— WHAT TO DO —
Everything in the data below is left aside except the lines from the one containing "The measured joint" through the one containing "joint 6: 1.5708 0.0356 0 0"; repeat those exactly.
START GIVEN MATERIAL
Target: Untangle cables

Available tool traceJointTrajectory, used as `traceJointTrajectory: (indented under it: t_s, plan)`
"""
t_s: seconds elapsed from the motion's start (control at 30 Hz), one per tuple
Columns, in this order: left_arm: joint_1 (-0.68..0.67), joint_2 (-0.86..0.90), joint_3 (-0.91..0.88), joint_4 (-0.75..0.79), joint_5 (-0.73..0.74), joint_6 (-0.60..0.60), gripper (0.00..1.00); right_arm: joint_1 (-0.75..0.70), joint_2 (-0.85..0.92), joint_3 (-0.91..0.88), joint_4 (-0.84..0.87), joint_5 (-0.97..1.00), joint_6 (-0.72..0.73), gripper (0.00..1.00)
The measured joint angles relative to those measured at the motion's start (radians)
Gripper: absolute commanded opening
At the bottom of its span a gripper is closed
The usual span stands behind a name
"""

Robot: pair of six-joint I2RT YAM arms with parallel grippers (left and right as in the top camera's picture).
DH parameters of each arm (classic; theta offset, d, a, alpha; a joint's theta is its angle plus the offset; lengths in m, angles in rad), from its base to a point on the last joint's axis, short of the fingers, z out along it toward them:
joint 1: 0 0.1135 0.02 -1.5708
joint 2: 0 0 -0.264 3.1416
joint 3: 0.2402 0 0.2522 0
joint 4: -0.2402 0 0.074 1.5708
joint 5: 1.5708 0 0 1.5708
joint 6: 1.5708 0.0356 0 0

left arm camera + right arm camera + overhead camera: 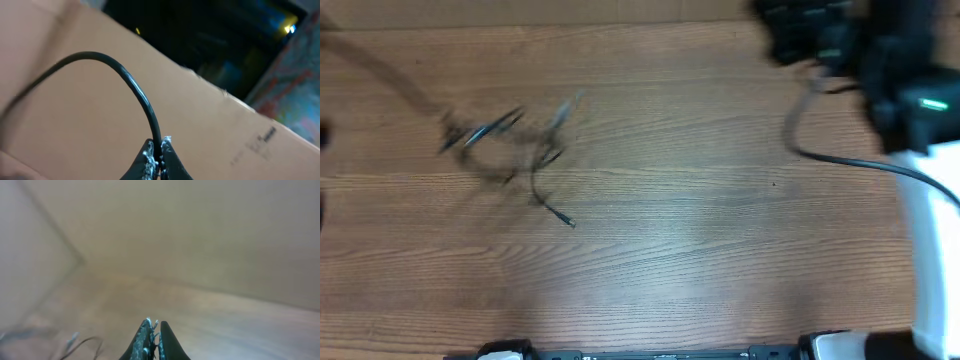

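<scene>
Currently: my left pincer (159,154) is pressed together on a thin black flexible cord (136,86). The cord sits right between the two fingertips (148,150), rises from them, and arcs over and away to the left in the wrist view. Behind it is a flat cardboard-brown panel (75,125), with dark background past its upper edge.

My right pincer (154,329) is pressed together too, tips meeting with nothing between them. It hangs above the light-brown wooden table top (720,230), not touching it.

Task items: the cables (510,150), thin black cords with small silver-grey plug ends, lie as a loose tangle on the table's left half, nearer its far edge than its near edge. They are motion-blurred from overhead. One plug end pokes out toward the table's middle on the near side of the tangle. A faint blurred streak (390,65) runs from the tangle toward the table's far left corner; I cannot tell for certain that it is the cord I am pinching. From the right wrist the tangle (75,342) shows at the lower left, well apart from my right tips.

Other: my black right arm (890,60) is over the table's far right corner. A thicker grey-black arm cable (830,155) loops from it down across the table's right side. A white casing (935,250) stands at the table's right edge.
</scene>
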Motion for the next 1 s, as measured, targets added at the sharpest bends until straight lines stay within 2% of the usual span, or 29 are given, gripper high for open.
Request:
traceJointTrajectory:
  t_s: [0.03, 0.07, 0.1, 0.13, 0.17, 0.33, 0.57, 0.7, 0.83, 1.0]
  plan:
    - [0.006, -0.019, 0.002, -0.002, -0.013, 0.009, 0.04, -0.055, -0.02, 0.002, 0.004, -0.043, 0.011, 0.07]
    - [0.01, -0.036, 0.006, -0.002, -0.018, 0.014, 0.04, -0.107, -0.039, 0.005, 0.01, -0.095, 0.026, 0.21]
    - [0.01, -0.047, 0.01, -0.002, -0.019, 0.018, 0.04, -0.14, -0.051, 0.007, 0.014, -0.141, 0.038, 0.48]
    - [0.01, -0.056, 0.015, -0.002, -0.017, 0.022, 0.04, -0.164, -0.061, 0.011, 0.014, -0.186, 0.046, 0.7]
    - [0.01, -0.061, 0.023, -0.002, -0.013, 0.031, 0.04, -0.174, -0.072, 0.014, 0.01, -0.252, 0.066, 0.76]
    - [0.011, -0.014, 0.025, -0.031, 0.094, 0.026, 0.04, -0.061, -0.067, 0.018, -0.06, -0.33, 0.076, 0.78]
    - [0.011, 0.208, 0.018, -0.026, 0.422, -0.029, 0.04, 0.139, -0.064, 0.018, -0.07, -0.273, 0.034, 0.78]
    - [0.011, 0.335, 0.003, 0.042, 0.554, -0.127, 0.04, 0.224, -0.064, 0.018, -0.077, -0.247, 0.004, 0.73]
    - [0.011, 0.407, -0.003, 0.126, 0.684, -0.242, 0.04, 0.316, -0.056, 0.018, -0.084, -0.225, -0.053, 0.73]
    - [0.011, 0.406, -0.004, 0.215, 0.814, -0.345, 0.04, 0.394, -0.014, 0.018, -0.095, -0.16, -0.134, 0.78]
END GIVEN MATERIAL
— REPLY TO THE TASK —
The measured joint angles relative to those measured at the motion's start (radians)
Gripper: absolute commanded opening
At the bottom of its span a gripper is closed
The usual span stands behind a name
"""

Robot: pair of six-joint I2RT YAM arms with parallel grippers (left and right as in the top camera's picture).
DH parameters of each arm (classic; theta offset, d, a, alpha; a joint's theta is its angle plus the offset; lengths in m, angles in rad), from its base to a point on the last joint's axis, short of the fingers, z out along it toward them:
joint 1: 0 0.1135 0.02 -1.5708
joint 2: 0 0 -0.264 3.1416
joint 3: 0.2402 0 0.2522 0
joint 4: -0.2402 0 0.074 1.5708
joint 5: 1.5708 0 0 1.5708
joint 6: 1.5708 0.0356 0 0

Nothing else is required for this exercise.